• **DATA SEGMENT**:
------------------------------------------------------------

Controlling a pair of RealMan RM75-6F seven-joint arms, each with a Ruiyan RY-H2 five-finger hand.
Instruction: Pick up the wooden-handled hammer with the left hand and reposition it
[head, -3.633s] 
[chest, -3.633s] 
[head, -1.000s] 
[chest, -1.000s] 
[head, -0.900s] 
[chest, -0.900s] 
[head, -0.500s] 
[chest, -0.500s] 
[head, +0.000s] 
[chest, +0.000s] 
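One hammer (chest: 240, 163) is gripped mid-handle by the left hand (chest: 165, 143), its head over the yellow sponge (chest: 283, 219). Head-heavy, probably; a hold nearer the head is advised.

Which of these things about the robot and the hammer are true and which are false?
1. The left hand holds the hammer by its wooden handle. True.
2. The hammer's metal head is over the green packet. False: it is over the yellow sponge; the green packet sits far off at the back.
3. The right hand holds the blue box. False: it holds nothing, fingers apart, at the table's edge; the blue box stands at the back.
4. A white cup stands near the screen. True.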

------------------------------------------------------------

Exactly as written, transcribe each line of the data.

Controlling a pair of RealMan RM75-6F seven-joint arms, each with a Ruiyan RY-H2 five-finger hand.
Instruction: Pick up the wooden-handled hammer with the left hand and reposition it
[head, -3.633s] 
[chest, -3.633s] 
[head, -1.000s] 
[chest, -1.000s] 
[head, -0.900s] 
[chest, -0.900s] 
[head, -0.500s] 
[chest, -0.500s] 
[head, +0.000s] 
[chest, +0.000s] 
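One hammer (chest: 240, 163) is gripped mid-handle by the left hand (chest: 165, 143), its head over the yellow sponge (chest: 283, 219). Head-heavy, probably; a hold nearer the head is advised.

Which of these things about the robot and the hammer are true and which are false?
1. The left hand holds the hammer by its wooden handle. True.
2. The hammer's metal head is over the green packet. False: it is over the yellow sponge; the green packet sits far off at the back.
3. The right hand holds the blue box. False: it holds nothing, fingers apart, at the table's edge; the blue box stands at the back.
4. A white cup stands near the screen. True.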

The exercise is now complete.